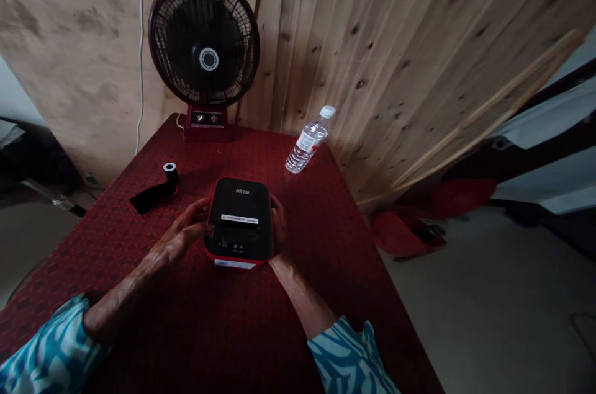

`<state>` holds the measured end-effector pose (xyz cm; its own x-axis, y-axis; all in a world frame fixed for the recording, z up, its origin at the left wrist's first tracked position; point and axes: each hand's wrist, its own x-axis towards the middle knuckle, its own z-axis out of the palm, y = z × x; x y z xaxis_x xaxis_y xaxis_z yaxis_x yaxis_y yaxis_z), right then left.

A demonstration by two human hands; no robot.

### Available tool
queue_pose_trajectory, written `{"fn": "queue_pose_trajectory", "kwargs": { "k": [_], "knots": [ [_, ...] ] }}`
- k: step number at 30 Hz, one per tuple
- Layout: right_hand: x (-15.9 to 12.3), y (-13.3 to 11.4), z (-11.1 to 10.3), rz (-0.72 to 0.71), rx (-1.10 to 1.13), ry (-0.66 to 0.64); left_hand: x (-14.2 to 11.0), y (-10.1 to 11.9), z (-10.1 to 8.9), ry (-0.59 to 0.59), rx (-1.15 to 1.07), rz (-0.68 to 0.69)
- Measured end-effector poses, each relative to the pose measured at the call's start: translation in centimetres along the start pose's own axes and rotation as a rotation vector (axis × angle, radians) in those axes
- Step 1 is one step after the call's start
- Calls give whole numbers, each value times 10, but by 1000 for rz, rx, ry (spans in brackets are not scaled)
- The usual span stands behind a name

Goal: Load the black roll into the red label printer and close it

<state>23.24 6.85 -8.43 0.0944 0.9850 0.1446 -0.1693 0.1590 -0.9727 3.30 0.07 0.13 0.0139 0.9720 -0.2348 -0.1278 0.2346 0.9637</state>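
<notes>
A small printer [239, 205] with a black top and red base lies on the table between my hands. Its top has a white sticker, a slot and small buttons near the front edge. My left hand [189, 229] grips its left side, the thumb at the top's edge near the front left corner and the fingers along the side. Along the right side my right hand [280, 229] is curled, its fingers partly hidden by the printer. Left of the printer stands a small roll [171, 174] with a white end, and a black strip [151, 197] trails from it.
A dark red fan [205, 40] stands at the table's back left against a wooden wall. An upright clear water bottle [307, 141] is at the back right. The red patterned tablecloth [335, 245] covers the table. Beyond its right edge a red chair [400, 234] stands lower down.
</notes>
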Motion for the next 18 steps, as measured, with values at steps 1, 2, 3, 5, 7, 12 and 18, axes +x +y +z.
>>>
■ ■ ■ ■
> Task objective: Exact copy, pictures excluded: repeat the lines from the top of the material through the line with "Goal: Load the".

> Task answer:
`<state>` holds the measured end-effector pose (xyz cm; its own x-axis, y-axis; all in a world frame fixed for the recording, z up, its origin at the left wrist's first tracked position; point and axes: each hand's wrist, its own x-axis towards the middle knuckle, its own z-axis out of the palm, y = z × x; x y z xaxis_x xaxis_y xaxis_z yaxis_x yaxis_y yaxis_z), right then left.

A demonstration by two human hands; no robot.

### Available tool
queue_pose_trajectory, written `{"fn": "queue_pose_trajectory", "kwargs": { "k": [_], "knots": [ [_, ...] ] }}`
- k: step number at 30 Hz, one per tuple
- Layout: right_hand: x (-15.9 to 12.3), y (-13.3 to 11.4), z (-11.1 to 10.3), rz (-0.72 to 0.71), rx (-1.10 to 1.13), ry (-0.66 to 0.64); left_hand: x (-14.2 to 11.0), y (-10.1 to 11.9), z (-10.1 to 8.9), ry (-0.59 to 0.59), rx (-1.15 to 1.07), rz (-0.68 to 0.69)
- Measured end-effector poses, each relative to the pose measured at the call's start: translation in centimetres along the start pose's own axes and rotation as a rotation vector (axis × angle, radians) in those axes
- Step 1 is one step after the call's start
- Calls give whole numbers, each value times 10, but by 1000 for rz, rx, ry (spans in brackets are not scaled)
- The usual span stands behind a name

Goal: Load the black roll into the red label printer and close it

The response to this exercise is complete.